Schulz-Zimm distribution

Schulz–Zimm

Probability density function
Parameters	${\displaystyle k}$ (shape parameter)
Support	${\displaystyle x\in {\mathbb{ℝ}}_{>0}}$
PDF	${\displaystyle \frac{k^k{x}^{k-1}{e}^{-kx}}{\mathrm{\Gamma }(k)}}$
Mean	${\displaystyle 1}$
Variance	${\displaystyle \frac{1}{k}}$

The Schulz-Zimm distribution is a special case of the gamma distribution. It is widely used to model the polydispersity of polymers. In this context it has been introduced in 1939 by Günter Victor Schulz^[1] and in 1948 by Bruno H. Zimm.^[2]
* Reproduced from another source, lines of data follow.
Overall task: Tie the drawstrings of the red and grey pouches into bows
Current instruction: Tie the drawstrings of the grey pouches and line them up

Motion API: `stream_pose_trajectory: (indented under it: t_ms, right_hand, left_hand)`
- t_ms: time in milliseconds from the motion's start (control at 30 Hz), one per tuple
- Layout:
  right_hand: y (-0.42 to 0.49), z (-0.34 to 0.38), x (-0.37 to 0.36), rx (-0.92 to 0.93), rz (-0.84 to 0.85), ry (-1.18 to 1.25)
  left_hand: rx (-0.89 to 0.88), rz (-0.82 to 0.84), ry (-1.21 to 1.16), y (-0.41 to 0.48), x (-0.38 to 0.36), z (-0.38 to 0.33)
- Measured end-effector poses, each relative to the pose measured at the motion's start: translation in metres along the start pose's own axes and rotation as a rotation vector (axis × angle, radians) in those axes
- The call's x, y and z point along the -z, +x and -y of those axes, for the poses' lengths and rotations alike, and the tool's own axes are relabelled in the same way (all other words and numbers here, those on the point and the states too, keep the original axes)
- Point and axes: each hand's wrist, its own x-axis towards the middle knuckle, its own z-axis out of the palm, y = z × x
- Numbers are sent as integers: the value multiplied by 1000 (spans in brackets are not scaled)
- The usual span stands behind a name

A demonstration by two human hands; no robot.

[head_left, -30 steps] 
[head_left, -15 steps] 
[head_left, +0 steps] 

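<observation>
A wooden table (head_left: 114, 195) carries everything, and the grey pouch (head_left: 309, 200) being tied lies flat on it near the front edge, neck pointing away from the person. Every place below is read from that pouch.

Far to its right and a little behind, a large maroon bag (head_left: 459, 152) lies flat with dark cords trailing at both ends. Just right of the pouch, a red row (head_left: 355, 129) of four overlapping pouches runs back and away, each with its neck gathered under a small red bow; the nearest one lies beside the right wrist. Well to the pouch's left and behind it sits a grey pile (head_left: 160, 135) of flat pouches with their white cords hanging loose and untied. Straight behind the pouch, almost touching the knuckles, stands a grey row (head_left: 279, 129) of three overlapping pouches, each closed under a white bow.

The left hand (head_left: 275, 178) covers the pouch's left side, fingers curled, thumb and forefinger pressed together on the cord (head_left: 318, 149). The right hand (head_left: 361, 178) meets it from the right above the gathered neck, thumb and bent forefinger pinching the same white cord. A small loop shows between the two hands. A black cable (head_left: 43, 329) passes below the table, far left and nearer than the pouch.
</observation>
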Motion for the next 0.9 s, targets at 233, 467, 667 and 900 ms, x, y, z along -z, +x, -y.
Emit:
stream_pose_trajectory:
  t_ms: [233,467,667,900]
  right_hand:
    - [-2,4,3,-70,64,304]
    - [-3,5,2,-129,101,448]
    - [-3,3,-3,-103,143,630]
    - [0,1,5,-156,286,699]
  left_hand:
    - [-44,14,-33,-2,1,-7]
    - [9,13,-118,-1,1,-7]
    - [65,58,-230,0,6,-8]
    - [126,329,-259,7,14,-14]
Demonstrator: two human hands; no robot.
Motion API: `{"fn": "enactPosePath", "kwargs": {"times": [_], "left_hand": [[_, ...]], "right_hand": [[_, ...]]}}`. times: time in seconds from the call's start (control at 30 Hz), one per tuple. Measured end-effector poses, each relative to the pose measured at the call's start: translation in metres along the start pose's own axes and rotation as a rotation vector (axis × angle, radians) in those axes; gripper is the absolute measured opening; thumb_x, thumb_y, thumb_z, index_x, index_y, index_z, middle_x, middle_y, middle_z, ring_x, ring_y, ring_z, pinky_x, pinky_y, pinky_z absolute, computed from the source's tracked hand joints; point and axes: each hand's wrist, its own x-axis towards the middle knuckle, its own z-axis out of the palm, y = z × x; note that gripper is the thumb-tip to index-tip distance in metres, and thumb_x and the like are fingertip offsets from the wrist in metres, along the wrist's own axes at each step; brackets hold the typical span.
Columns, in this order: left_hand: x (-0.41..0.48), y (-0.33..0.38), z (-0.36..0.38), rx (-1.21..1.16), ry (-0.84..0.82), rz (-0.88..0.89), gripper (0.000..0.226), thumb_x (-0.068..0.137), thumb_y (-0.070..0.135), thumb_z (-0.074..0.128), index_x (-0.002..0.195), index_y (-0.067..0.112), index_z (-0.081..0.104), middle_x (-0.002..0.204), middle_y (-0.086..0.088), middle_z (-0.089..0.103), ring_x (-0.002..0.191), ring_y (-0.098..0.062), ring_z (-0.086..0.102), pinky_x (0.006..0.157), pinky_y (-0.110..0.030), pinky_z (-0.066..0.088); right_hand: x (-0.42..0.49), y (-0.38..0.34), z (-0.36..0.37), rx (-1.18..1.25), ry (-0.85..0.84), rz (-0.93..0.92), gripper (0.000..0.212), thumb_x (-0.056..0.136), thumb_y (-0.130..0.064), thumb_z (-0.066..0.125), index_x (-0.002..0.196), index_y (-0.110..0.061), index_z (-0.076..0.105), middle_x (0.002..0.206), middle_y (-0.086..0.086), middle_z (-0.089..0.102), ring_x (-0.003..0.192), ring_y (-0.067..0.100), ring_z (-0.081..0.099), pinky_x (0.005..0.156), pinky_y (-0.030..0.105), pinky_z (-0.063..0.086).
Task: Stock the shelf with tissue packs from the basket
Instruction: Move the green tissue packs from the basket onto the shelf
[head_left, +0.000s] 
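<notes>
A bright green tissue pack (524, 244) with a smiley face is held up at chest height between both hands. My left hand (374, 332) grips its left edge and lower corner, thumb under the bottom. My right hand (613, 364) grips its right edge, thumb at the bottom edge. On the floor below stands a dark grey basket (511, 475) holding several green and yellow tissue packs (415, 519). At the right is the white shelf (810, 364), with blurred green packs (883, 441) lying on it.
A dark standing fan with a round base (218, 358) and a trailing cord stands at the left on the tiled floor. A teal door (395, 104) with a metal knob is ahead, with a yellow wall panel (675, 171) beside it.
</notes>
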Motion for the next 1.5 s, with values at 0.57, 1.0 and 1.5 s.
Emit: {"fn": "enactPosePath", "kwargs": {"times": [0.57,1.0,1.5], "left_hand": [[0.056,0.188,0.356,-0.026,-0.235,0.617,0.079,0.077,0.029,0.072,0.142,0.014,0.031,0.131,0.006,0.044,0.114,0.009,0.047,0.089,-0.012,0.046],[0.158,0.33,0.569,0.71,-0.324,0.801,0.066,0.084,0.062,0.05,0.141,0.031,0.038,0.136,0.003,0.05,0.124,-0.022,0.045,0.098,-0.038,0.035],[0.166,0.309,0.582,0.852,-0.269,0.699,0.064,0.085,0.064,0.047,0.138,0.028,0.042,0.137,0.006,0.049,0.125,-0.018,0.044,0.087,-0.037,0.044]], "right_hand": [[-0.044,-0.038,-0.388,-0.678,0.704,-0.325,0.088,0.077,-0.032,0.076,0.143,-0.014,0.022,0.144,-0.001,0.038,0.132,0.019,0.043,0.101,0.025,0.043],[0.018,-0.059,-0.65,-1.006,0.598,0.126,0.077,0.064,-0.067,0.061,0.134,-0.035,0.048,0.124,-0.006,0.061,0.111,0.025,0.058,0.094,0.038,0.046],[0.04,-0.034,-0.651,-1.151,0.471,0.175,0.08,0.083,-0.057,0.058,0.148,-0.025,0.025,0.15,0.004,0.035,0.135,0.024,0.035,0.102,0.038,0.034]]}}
This distribution has only a shape parameter k, the scale being fixed at θ=1/k. Accordingly, the probability density function is $${\displaystyle f(x)=\frac{k^k{x}^{k-1}{e}^{-kx}}{\mathrm{\Gamma }(k)}.}$$

When applied to polymers, the variable x is the relative mass or chain length ${\displaystyle x=M/M_n}$. Accordingly, the mass distribution ${\displaystyle f(M)}$ is just a gamma distribution with scale parameter ${\displaystyle \theta =M_n/k}$. This explains why the Schulz-Zimm distribution is unheard of outside its conventional application domain.

The distribution has mean 1 and variance 1/k. The polymer dispersity is ${\displaystyle ⟨x^2⟩/⟨x⟩=1+1/k}$.

For large k the Schulz-Zimm distribution approaches a Gaussian distribution. In algorithms where one needs to draw samples ${\displaystyle x\ge 0}$, the Schulz-Zimm distribution is to be preferred over a Gaussian because the latter requires an arbitrary cut-off to prevent negative x.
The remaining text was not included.